26 As the matter determined in the proceedings before O'Loughlin J was the same as that raised in the second Federal Court decision, the law and facts that are fundamental to the present proceedings must necessarily have already been determined adversely to the appellant.
27 Further, I also agree with McInnis FM that the appeal must fail because of the operation of an Anshun estoppel.
28 The relevant legal principles both in relation to res judicata and estoppel were considered by the Full Court of this Court in Wong v Minister for Immigration and Multicultural and Indigenous Affairs (2004) 146 FCR 10. The Full Court said:
36. The doctrines of res judicata and issue estoppel are founded on the broad rules of public policy expressed in the maxims nemo debet bis vexari pro una et eadem causa (a person ought not to be vexed twice for one and the same cause) and interest reipublicae ut sit finis litium (it is in the interests of the State that there be an end to litigation). It would be an abuse of process to allow parties to litigate repeatedly matters that have been finally determined by the Court. Also, quite apart from any psychological detriment that might flow from an individual having to undertake litigation of the same issue a second time, the State has an interest in ensuring that, once an issue has been determined according to law and all rights of appeal have been exhausted, that should be an end of the matter. The resources of the community ought not to be expended in the litigation, more than once, of the same issue.
37. A plea in bar may be raised in respect of an issue, not only if the Court in the earlier proceeding was actually required by the parties to form an opinion and pronounce a judgment, but also in relation to every issue that properly belonged to the subject of the earlier litigation and which the parties, exercising reasonable diligence, might have brought forward at the time of the earlier litigation: Port of Melbourne Authority v Anshun Pty Ltd (1981) 147 CLR 589 at 598 and 602. Anshun estoppel arises where the issue now raised for the first time, properly belonged to the subject of the earlier proceeding but, by negligence, omission or accident, was not raised in earlier proceeding. In essence, where the issue was so relevant to the subject matter of the earlier action that it would be unreasonable not to have raised it at that time, it is an abuse of process to endeavour to raise that issue for the first time in a subsequent proceeding between the parties: Anshun.

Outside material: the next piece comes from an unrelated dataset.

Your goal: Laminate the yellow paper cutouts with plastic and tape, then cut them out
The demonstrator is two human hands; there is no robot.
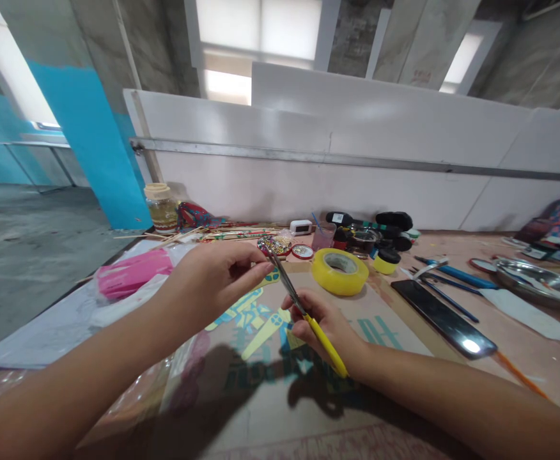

38. Nevertheless, where an issue has not actually been litigated and decided before, there must be exceptions to that general rule (cf the operation of res judicata and issue estoppel where the action/issue has been determined on a final basis). As foreshadowed in Anshun, there will be instances where, even though there is every reason why the matter should have been raised earlier but was not, there are special circumstances that prevail to permit a party to raise the issue in a subsequent proceeding. The Court therefore has a discretion, if it determines that special circumstances exist, to allow an issue to be raised, even where it is found that the point was unreasonably omitted from the earlier proceeding: seeMacquarie Bank Ltd v National Mutual Life Association of Australia Ltd(1996) 40 NSWLR 543 at 558. However, the circumstances in which that would be permitted must, because of the principles referred to above, be exceptional, constituting “special circumstances”: see BC v Minister for Immigration & Multicultural Affairs[2002] FCAFC 221. What will be sufficient to constitute special circumstances is by no means fixed and may involve consideration of a wide range of factors, all of which bear upon the general discretion of the Court where justice requires the non-application of the general principle: see BC v Minister for Immigration & Multicultural Affairs (2001) 67 ALD 60 (Sackville J) at [50] referring to Port of Melbourne v Anshun (No 2)[1981] VR 81; see also Bryant v Commonwealth Bank of Australia(1995) 57 FCR 287 at 296, 298-299, citing Yat Tung Investment Co Ltd v Dao Heng Bank Ltd[1975] AC 581.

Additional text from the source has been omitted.